A paper I have recently come across (and tweeted a link to) has showed us that mental health in their early 40s is quite a bit worse among members of the 1970 British Birth Cohort than it was at the same age in the 1958 birth cohort. This was a very welcome analysis. Many years ago, in response to a request from the old Health Education Authority and the Department of Employment (now DWP) our ESRC Resilience Network team set about a similar task in a rather rushed manner and I always wondered about the results.
The DWP was very worried about the large & increasing numbers of young-ish working age people who were on long term sickness benefits because of mental health issues. At a meeting we had agreed this might happen in (at least) 2 ways: 1. young people were arriving at school leaving and labour market entry with a heavier burden of mental health problems in 1986 (when 1970 cohort would be 16) than they did in the mid 1970s; 2. something was different in the lives of early labour market entrants .
I personally was quite sure that changes for the worse in childhood, such as higher levels of divorce and single parenthood, would have produced a less mentally fit cohort of labour market entrants. How wrong I was! To our surprise the data gave absolutely no sign of this. So we went on, in an even greater rush, to have a quick look (using different data from the BHPS youth boost survey) to look for a mismatch between job aspirations before age 16 and destinations at the time when adult mental health was measured. I was sorry to have too little time to go further into this and arguably we should have when we started work as the ESRC International Centre for Life Course Studies (ICLS). But at the time we wrote the research application for ICLS, 2006-7, funders' priorities had shifted away from unemployment & non-employment (don't laugh).

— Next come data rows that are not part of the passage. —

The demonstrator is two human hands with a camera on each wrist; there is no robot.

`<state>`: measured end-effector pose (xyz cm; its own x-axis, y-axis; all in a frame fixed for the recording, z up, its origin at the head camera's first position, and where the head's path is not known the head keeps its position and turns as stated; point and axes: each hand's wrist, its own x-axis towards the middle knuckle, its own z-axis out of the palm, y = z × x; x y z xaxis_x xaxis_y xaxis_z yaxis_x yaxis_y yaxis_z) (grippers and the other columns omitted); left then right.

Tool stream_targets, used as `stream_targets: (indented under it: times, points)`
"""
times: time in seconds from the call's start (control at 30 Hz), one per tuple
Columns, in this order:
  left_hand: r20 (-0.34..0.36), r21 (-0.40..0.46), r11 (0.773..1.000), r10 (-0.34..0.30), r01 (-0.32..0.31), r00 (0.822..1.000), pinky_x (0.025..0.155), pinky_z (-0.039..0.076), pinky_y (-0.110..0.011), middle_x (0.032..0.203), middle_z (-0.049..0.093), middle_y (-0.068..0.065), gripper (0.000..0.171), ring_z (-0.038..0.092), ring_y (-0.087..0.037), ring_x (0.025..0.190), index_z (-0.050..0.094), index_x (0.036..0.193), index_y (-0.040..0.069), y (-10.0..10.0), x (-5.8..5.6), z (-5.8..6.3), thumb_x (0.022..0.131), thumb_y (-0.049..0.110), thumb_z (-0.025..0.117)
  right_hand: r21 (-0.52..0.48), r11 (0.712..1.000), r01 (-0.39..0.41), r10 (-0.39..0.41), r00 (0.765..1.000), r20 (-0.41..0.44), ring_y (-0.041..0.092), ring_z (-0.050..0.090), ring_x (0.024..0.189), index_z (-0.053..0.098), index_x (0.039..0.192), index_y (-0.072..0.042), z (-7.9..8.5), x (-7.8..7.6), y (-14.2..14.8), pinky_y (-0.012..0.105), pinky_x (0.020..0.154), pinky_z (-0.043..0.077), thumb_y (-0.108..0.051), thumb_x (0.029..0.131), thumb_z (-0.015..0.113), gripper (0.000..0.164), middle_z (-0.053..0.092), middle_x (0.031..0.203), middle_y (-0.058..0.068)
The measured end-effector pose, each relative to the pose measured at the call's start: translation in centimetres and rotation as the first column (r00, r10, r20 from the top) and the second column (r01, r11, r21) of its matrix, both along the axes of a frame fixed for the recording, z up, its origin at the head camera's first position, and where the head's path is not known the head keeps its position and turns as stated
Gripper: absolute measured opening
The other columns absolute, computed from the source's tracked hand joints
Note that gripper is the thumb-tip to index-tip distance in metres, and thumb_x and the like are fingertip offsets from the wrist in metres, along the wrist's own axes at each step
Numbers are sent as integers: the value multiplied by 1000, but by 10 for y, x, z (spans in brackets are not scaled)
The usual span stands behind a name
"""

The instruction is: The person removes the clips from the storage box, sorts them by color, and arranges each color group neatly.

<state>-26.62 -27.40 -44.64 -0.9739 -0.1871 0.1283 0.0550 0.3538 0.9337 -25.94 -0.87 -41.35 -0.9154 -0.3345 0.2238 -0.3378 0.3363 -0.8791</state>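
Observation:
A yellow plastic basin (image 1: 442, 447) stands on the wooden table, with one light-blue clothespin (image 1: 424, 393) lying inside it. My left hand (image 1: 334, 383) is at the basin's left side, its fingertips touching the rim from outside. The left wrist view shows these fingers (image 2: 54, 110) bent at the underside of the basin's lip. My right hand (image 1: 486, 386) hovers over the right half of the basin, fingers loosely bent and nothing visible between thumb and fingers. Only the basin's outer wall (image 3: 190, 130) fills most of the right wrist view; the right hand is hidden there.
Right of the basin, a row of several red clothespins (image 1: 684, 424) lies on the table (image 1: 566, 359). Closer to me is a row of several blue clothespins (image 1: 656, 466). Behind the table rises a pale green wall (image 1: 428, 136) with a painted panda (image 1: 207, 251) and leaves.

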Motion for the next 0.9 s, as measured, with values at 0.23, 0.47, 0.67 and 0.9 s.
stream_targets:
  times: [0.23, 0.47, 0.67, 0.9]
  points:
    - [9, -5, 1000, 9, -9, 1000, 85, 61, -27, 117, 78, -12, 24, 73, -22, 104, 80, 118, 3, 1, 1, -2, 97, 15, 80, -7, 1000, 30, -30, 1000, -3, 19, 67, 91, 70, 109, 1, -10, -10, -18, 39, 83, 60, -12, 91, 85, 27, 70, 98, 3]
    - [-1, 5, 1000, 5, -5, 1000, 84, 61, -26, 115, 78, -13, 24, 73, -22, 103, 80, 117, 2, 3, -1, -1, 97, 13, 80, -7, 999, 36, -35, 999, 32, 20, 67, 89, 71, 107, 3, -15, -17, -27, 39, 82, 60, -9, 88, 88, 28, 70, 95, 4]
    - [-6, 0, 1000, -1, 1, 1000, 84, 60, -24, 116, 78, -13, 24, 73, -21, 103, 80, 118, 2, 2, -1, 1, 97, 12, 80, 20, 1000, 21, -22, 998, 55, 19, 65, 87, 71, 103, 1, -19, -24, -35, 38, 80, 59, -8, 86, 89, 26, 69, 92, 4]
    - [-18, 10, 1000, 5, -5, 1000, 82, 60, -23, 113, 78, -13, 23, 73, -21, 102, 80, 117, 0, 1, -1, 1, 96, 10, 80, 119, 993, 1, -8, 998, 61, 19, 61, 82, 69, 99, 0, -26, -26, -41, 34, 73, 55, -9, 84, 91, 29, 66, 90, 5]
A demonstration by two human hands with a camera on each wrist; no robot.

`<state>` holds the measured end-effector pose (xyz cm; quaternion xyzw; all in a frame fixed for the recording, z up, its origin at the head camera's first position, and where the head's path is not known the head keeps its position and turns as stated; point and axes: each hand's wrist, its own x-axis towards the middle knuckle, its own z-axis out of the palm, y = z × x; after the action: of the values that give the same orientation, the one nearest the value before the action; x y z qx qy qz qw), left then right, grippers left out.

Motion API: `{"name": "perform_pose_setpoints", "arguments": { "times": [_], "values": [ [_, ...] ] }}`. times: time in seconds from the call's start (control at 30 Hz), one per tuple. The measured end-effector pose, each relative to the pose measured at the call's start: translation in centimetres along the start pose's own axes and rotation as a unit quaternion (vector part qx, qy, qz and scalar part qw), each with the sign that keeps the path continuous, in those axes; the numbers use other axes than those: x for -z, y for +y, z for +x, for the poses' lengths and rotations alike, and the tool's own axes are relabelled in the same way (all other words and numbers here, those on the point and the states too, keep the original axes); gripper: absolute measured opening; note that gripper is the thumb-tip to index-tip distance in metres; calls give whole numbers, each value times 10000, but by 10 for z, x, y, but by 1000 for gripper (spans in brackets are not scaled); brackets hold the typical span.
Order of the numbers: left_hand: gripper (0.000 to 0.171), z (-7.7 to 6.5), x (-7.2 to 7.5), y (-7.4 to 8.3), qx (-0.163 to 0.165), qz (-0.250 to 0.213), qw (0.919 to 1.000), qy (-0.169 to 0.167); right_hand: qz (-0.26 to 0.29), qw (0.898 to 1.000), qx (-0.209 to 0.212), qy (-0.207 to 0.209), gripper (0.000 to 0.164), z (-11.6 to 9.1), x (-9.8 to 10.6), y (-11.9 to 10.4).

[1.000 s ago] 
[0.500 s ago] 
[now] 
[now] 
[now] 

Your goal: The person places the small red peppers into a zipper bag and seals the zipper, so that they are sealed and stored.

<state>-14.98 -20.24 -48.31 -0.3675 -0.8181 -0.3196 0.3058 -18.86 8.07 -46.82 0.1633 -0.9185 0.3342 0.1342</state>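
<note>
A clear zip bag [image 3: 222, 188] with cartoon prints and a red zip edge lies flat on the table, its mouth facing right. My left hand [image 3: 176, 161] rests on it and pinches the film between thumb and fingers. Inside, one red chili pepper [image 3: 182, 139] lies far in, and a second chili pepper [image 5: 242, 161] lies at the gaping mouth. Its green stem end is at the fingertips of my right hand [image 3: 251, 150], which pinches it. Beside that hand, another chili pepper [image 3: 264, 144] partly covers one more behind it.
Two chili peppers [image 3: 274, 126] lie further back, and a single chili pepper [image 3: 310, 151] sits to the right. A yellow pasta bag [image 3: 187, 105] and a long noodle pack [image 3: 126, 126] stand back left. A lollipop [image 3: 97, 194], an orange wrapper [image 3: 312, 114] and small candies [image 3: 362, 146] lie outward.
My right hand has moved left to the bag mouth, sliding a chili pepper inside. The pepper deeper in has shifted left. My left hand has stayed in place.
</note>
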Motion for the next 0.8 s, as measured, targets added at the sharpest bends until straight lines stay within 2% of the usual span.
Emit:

In thsi paper "Psychological distress in mid-life: evidence from the 1958 and 1970 British birth cohorts" Psychological Medicine Volume 47, Issue 2January 2017 , pp. 291-30, Ploubidis et al. take great care to make sure their measures of adult distress are truly comparable between the 2 cohorts. They also did a far more sophisticated analysis, by considering a lot more mediating and confounding factors than we did. But their analysis did not indicate that childhood factors such as parental divorce, maaternal employment or childhood behavioural maladjustment accounted to any large extent for the higher distress scores in the later cohort. They comment:
The 1958 cohort are part of the ‘Lucky Generation’ of post-war baby boomers, who experienced high absolute levels of social mobility, and lower levels of social inequality, whereas the 1970 cohort are part of ‘Generation X’, who have experienced greater uncertainty and insecurity over the whole of their adult lives and a more individualistic ideological climate (Sullivan et al., 2015). If these generational changes lie behind the increase in psychological distress, then we would predict that future generations will be worse off still if such trends were to continueThis is a sobering conclusion. Even more so when one considers that the study participants who suffered the worst from mental distress are likely to be found among people "sanctioned" by today's workfare policies.
SULLIVAN, A., BROWN, M. & BANN, D. 2015. Guest Editorial: Generation X enters
middle age. Longitudinal and Life Course Studies, 6, 120-130.